Our work in the Great Lakes and Sahel regions has reinforced the simple but often ignored reality that regional peace requires local responsibility. Stability cannot be outsourced. As the UN Security Council has emphasized, no mediation initiative is viable without ownership and full involvement of all parties involved.
In Colombia, we have reunited to help end more than two decades of armed conflict involving one of Colombia’s most powerful armed groups, El Ejercito Gaitanista de Colombia (EEGC). On the fringes of last year’s Doha Forum, we witnessed the signing of new commitments between the Colombian government and the EEGC. This is another major step towards lasting peace and stability in Colombia and the wider region.
These experiences vary depending on the context, but when combined they give the same answer. In other words, mediation is crisis insurance. Prevent local disasters from becoming global disasters.
If 2025 revealed the limits of military power, 2026 will reveal whether the world is willing to invest in peace before being forced to provide funding instead of reconstruction funds. This will test whether political dialogue can serve as a first line of defense, rather than a last resort.
From crisis management to crisis prevention
Five shifts are essential to moving from crisis management to crisis prevention.
First, we must invest in mediation early, not after a collapse. For all of us, the cost of preventive diplomacy is only a fraction of the price to be paid after a war has already broken out.
Second, our efforts must always be guided by international law. Truly durable solutions that can withstand the test of time can only be achieved in accordance with international legitimacy, achieved through compliance with the law.
Third, humanitarian access is non-negotiable. Civilians cannot be used as levers for political or military logic. Refusal of aid deepens discontent, prolongs conflict and destroys any remaining trust.
Fourth, all ceasefires must incorporate validation from day one. Even the most carefully crafted agreements remain vulnerable without oversight and accountability.
Mr Fiss, the mediation process and those leading it must be protected. In an era of disinformation, polarization, and targeted attacks, protecting intermediaries is no longer an option. It is essential to the credibility and continuity of any peace effort.
These are not idealistic demands. These are operational requirements for regional and global stability.
Resolutions for 2026
Norway and Qatar are not the same model. However, our approach is based on common principles. If the world were to make one resolution for 2026, it should be this. It is to seek peace before chaos seeks us.
Alternatives are already visible.
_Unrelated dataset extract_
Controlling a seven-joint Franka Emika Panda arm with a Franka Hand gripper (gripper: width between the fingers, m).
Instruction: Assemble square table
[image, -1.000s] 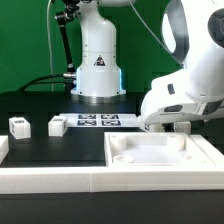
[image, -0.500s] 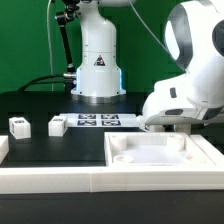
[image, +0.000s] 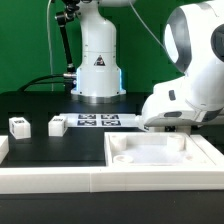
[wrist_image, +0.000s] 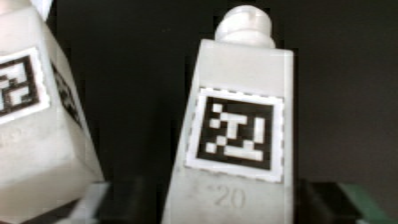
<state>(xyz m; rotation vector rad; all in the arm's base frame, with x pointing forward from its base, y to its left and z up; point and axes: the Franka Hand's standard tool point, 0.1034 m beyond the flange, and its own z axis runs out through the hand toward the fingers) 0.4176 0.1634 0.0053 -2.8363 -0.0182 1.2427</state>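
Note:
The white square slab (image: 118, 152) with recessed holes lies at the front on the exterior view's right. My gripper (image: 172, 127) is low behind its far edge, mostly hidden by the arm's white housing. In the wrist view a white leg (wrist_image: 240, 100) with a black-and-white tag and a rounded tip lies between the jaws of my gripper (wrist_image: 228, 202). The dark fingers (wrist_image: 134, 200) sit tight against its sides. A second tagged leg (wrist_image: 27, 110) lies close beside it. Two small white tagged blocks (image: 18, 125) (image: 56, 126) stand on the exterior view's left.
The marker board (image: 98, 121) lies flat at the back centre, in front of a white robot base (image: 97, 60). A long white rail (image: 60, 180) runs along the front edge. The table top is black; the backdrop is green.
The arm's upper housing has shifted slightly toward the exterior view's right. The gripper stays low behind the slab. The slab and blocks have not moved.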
The humanitarian system is reaching breaking point. The political system is becoming unstable. Millions of young people have inherited a conflict they did not start and do not understand, and yet are expected to endure. In such a world, security becomes reactive, prohibitively expensive, and ultimately unsustainable.
Mediation is not something you do when all else fails. It prevents all other failures. This is why the Security Council reaffirmed its commitment to mediation as a means of achieving peaceful resolution of conflicts.
In 2026, the value of peace will no longer be an ideal or a statement, but will be measured by the stability, security and economic security it provides to societies, including areas far beyond a single conflict zone.
The choice is between a world that learns from 2025 or a world that is content to repeat its mistakes.
The views expressed in this article are the author’s own and do not necessarily reflect the editorial stance of Al Jazeera.